How to Get Your Book Into Libraries

How to Get Your Book Into Libraries

What the Library Ebook Battle Means for Indie and Hybrid Authors

In late May 2026, the organizations representing nearly every public library system in North America issued a joint demand. Five major library groups called on the largest publishers to fix how digital books are licensed — because, as they put it, the current model is no longer sustainable. For authors trying to get your book into libraries, that licensing battle is now part of the discovery landscape.

If you’re an indie, debut, or hybrid author, libraries are one of the most underused discovery engines available to you — not just a place where bestsellers circulate after the sale is already made. The rules being argued over right now will shape how easily readers find your book for years.

Here’s what’s happening, what it means, and exactly how to get your book onto library shelves while the bigger players argue.

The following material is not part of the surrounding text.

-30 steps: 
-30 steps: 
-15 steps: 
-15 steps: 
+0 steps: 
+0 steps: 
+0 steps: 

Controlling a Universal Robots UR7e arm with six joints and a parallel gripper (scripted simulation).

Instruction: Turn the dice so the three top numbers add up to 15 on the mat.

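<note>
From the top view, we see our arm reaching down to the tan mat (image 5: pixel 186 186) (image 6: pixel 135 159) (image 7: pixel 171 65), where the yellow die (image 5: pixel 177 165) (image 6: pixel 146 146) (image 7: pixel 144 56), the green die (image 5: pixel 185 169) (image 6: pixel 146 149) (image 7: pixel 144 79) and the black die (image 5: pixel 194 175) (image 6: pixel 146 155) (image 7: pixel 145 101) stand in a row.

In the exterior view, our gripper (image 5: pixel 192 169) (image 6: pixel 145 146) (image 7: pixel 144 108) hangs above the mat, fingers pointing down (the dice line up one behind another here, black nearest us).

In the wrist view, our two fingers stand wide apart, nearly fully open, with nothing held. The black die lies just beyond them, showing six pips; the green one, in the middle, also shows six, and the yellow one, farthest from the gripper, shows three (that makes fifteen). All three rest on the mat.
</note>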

How Do You Get Your Book into Libraries?

To get your book into libraries, you distribute it through an aggregator that feeds OverDrive — the platform behind the Libby app — and Ingram, which supplies print catalogs to library systems worldwide.

Individual authors can’t upload directly to OverDrive, so you route your ebook through a service like Draft2Digital, Smashwords, or PublishDrive, and your print edition through IngramSpark. From there, librarians and patrons can find, sample, and purchase your book for circulation.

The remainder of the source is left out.